To do >> Within this material, find every line where the string "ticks" appears, and copy it out.
::::
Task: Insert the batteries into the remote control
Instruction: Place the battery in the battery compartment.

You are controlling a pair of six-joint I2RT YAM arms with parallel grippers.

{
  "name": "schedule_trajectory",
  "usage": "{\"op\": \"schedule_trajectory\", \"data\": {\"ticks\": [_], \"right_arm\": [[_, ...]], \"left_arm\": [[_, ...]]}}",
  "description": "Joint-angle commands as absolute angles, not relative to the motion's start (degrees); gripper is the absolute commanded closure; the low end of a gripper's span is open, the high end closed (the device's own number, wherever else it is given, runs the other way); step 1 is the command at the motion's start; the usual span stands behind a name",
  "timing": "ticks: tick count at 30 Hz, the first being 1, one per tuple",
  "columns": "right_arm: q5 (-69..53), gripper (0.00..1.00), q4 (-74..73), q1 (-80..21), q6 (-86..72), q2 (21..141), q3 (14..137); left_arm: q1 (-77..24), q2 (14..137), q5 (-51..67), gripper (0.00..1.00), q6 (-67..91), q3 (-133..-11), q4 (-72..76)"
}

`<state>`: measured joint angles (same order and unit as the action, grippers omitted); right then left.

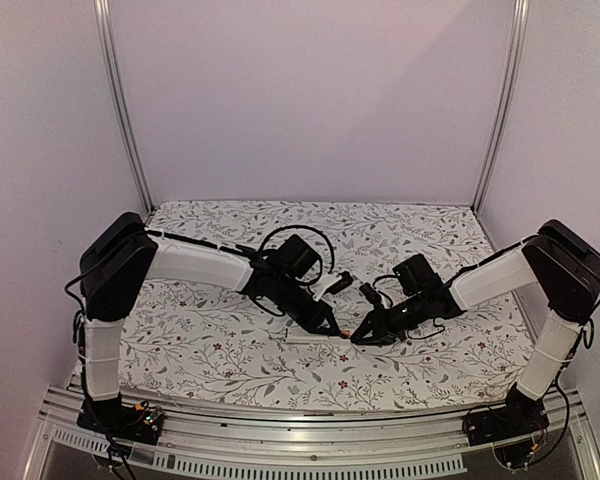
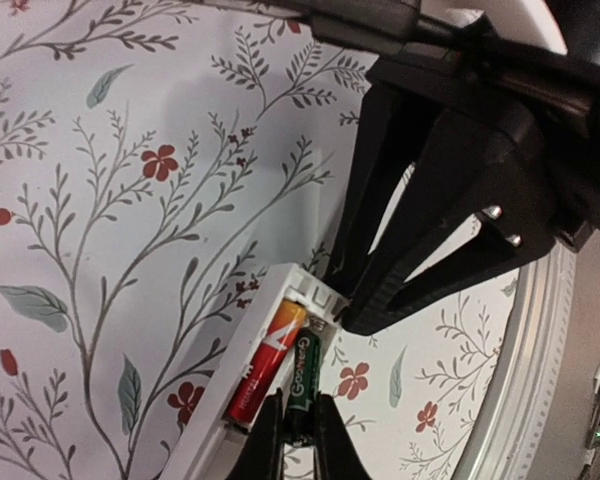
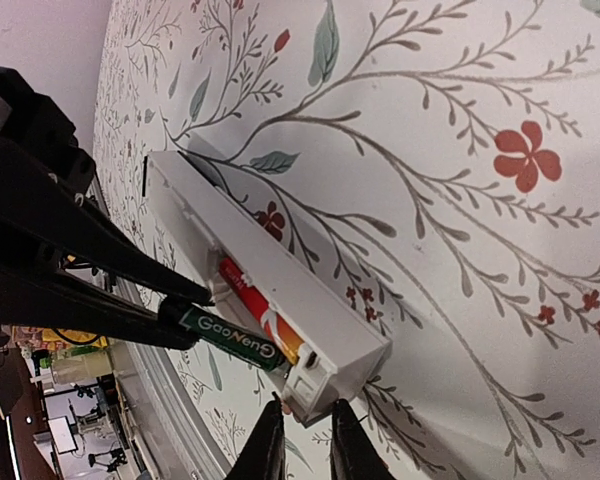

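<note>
In the left wrist view the slim white plastic remote control [image 2: 225, 385] runs off the bottom edge, and the near end of the dark green-and-black cylindrical battery [image 2: 302, 372] is hidden between the fingers of the left gripper [image 2: 300, 445]. In the right wrist view the bottom edge cuts off the right gripper [image 3: 305, 445], so whether it touches the remote cannot be told; the remote's wall hides part of the red-and-orange cylindrical battery [image 3: 250, 298]. From above, both batteries are too small to discern.

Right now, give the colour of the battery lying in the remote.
Red battery, shading to orange-yellow at one end, in the remote; left wrist view best.
</note>
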<state>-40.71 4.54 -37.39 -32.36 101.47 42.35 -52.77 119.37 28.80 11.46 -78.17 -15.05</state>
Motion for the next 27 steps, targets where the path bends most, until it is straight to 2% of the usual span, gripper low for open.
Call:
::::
Answer to the problem >>
  "usage": "{\"op\": \"schedule_trajectory\", \"data\": {\"ticks\": [_], \"right_arm\": [[_, ...]], \"left_arm\": [[_, ...]]}}",
  "timing": "ticks: tick count at 30 Hz, the first being 1, one per tuple",

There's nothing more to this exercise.